ABSTRACT

The leaders of the Association of Southeast Asian Nations (ASEAN) and Japan announced that they would seek to build an ‘East Asian community’ in their Special Summit held in Tokyo in December 2003 (ASEAN and Japan, 2003a). This announcement cemented the two parties’ cordial relations, and demonstrated the rise of regionalism in East Asia. 1 The notion of East Asia, encompassing Northeast and Southeast Asia, has been under the spotlight in recent years. The development of the ASEAN Plus Three (APT), participated in by the members of ASEAN plus Japan, China and South Korea, has attracted much attention. The first summit meeting of the APT was held in November 1997, and at the second meeting, in December 1998, the leaders agreed to regularize the event.

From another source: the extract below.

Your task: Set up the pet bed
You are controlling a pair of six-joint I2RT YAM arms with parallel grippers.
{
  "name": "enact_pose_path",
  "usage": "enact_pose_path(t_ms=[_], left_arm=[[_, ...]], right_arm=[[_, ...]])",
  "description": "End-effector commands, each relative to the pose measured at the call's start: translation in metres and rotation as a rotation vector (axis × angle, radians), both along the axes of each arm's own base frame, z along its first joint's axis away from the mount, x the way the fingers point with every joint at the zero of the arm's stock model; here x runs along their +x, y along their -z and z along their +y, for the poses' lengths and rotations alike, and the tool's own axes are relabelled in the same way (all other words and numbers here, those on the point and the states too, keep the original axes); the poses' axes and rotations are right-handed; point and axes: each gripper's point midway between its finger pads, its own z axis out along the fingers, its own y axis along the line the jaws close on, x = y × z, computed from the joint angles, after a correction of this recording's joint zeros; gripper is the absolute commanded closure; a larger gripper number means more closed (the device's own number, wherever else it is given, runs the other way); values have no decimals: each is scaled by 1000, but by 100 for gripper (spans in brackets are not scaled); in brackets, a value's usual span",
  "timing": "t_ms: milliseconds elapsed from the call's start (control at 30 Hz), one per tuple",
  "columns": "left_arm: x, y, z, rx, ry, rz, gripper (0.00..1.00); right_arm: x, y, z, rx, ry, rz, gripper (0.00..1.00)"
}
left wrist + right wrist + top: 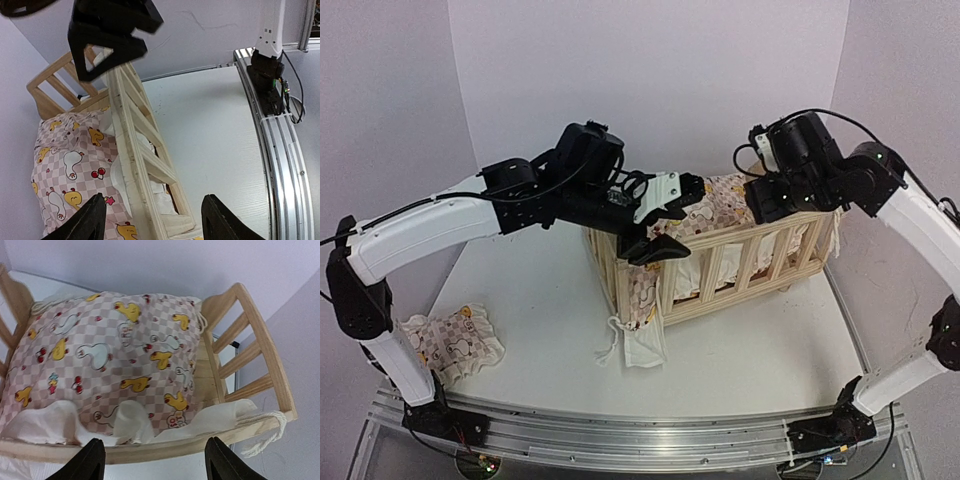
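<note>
The pet bed's pine frame stands on the table right of centre. The checked duck cushion lies inside it. One corner spills over the front left post, and its white ruffle and tie strings lie on the table. My left gripper is open above the bed's left end; in the left wrist view its jaws straddle the front rail. My right gripper is open and empty above the bed's right end rail, over the cushion. A tie string hangs off that corner.
A small pillow in the same duck print lies at the table's front left, near the left arm's base. Walls close in behind and on both sides. The right arm's base and the rail run along the near edge.
</note>
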Motion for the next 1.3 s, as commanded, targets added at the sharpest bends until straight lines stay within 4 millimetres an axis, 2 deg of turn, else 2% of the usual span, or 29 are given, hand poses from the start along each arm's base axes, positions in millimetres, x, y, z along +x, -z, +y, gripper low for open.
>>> enact_pose_path(t_ms=[0,133,233,333,400,567,667,800,933,1033,1100,1200,1267], left_arm=[[16,14,7,100,-103,28,33],[16,34,9,169,-95,33,34],[19,46,10,211,-102,31,39],[18,46,11,211,-90,15,46],[19,48,14,221,-92,-8,54],[24,49,27,235,-107,-46,74],[32,50,39,245,-127,-54,86],[55,50,68,269,-171,-90,92],[110,47,129,293,-303,-186,92],[149,38,176,299,-403,-299,91],[170,26,205,290,-462,-369,88],[190,5,236,254,-529,-452,81],[202,-11,254,218,-574,-509,75]], right_arm=[[23,-19,-36,173,111,46,30],[43,-17,-88,216,277,83,29],[59,-15,-122,250,346,107,28],[78,8,-156,323,384,199,27],[90,24,-175,354,410,248,28],[117,33,-186,349,381,273,30],[127,36,-202,317,402,271,34],[125,34,-202,293,381,275,38],[105,25,-179,379,285,293,41],[88,7,-150,493,151,294,40],[75,-15,-128,587,44,281,41],[60,-47,-106,694,-58,251,43],[54,-56,-97,718,-89,243,43]])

What can be regarded as an East Asian institution is, however, a web of bilateral and multilateral arrangements placed within the framework of the APT. When the ASEAN members hold their annual summit meeting, they also host an East Asian meeting, inviting the three Northeast Asian countries – Japan, China and South Korea – known as ‘ASEAN Plus Three’. They also hold separate meetings with each of these three countries, known as ‘ASEAN Plus One’. Furthermore, the three Northeast Asian countries meet among themselves as well. In addition, within the framework of the APT, not only annual summit meetings but also ministerial ones in various areas are convened at different times of the year. It should be mentioned that the APT, the core of these meeting arrangements, is not an international organization established on the basis of a treaty. It is, rather, an arena within which participants put forward their international initiatives and agendas for regional cooperation.